July 19. Wind: SE 25 knots. Heading: 210M. Position: 09°18’33”S 159°14’50”E
Skirting the westernmost point of Guadalcanal, Coral Sea Corner as we later call it, the wind accelerates to thirty knots and all hell breaks loose. No longer protected by land, we are now exposed to the full force of the southeast trades sweeping unchallenged across the Pacific from South America. The seas around us become steep and confused, upshot of the confluence of winds, tides, and currents ricocheting between the islands. For every mile we pedal south, we’re losing six west.
Then it starts to rain. Heavily.
I awake at first light on the second day to a hollow clanking sound, like a cowbell. Our camp kettle is floating in six inches of water, bouncing between the plywood storage bins. A half-eaten bowl of waterlogged porridge is on the move along with my sandals. Outside, the wind shrieks. I look up. April has been pedalling since 3:00 am, steering in total darkness, wrestling the toggles back and forth to keep Moksha from broaching and capsizing. Sceptics denounced the idea of having a woman aboard without nautical experience as irresponsible and reckless. Yet here she is, powering away. Fortunately, she’s taken the trouble to get fit before coming out, an expedition first!

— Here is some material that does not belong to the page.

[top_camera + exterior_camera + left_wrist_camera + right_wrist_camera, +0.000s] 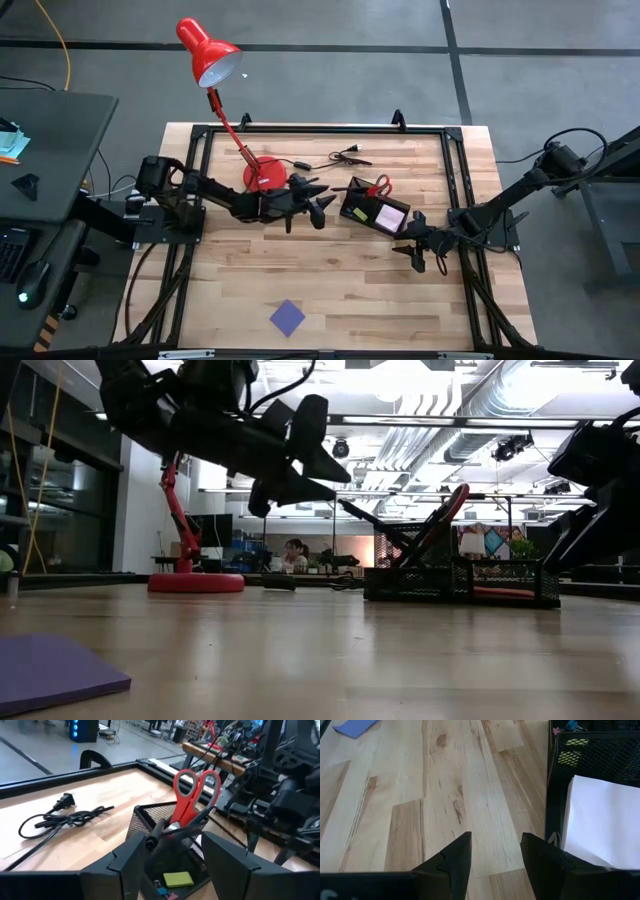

Her exuberance is gone, though. So, too, the carefree tone in her voice as she gives a rundown of the second graveyard shift. “Started to feel queasy about five o’clock.” She takes a swig of lurid green isotonic drink from her water bottle. “Also, I think I’ve worked what out my biggest fear is.”
“Not feeling a hundred per cent, and not being able to give a hundred per cent.”
I corral my sandals, and begin bailing with the stray porridge bowl. It’s hardly worth the effort. As fast as I fling it out, the water comes back in either as rain or crashing waves. It’s more for my sanity. I know from past voyages how the sound of water slopping in the bilges will grate on my nerves after a while.
Getting to Cairns was never going to be easy. The Coral Sea has a long-standing reputation for being one of the most violent, unpredictable bodies of water in the world. Even in the early planning stages, poring over pilot charts of the South Pacific, my attention was immediately drawn to the little wind rose icons. For July and August they displayed four, sometimes five flags set at four o’clock: force 4 to 5 from the southeast. In of itself this is no big deal. Moksha can handle much stronger winds, up to gale force 10. The problem is gaining 500 miles of southing to reach Cairns, the nearest port of entry on the Australian mainland. Making headway against such winds will be a far greater challenge than I first imagined.
The alternative is to aim for the port of entry on Thursday Island in the Torres Straits, the narrow neck of water separating Cape York from Papua New Guinea. But with twelve-knot tidal streams and a minefield of reefs to negotiate, the risk of being blown off course and wrecked is too great.
So Cairns it is.
Nevertheless, watching the waves slam against Moksha’s port beam one after the other, sending torrents cascading through the hatch, a gnawing doubt takes shape in my mind.
What if we can’t make Cairns?
Everything seems to be against us. The wind is blowing us northwest. The waves are pushing us northwest. Most worrying of all, a one-and-a-half-knot current is taking us northwest, a force immune to Moksha’s streamlined shape above and below the water. The entire Pacific is in cahoots, bent on ejecting us out of its watery domain and onto the reef systems east of Papua New Guinea. Even if we manage to miss these, the serrated jaws of the world’s largest living structure, the Great Barrier Reef, stretching some 1,600 miles along the Queensland coast, lie in wait 500 miles further to the west.
To avert disaster, we need to pedal one mile south for every two we lose west, making it necessary to keep Moksha’s bow pointed firmly south—180 degrees magnetic. R&R is a luxury we can’t afford. Even spending time to enjoy a meal is out of the question. For every minute the cranks don’t turn, Moksha drifts fifty yards closer to the reefs. There is no margin for error. No cushion. Without a motor or a sail, there is only one option.
 A prerequisite for entering any country with water as a border, proclaimed port of entries are equipped to clear foreign vessels through customs, quarantine, and immigration. In Australia, making landfall in an unauthorized port incurs thousands of dollars worth of penalties.